■ ASSIGNMENT ■
Using the material below, work out how many lines contain the word "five". Reply with the number and nothing more.

[PROVIDED INFORMATION — start]

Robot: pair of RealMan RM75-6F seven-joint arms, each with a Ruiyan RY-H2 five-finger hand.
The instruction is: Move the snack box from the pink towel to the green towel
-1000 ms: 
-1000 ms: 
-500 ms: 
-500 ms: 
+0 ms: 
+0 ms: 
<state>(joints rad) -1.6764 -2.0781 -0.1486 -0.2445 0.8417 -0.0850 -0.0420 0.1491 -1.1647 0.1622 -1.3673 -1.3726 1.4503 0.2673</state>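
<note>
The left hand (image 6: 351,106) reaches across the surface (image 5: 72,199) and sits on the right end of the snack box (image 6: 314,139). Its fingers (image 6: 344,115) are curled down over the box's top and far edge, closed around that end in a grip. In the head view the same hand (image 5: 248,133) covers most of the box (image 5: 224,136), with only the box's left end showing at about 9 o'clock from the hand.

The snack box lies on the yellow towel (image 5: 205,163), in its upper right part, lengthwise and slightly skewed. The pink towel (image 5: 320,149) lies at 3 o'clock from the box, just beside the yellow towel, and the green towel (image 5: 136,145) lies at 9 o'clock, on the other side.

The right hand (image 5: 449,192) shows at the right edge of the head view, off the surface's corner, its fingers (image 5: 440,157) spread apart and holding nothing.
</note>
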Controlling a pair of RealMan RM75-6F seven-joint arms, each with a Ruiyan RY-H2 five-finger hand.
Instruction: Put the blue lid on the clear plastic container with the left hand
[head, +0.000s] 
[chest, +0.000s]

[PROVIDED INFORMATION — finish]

■ EXERCISE ANSWER ■
2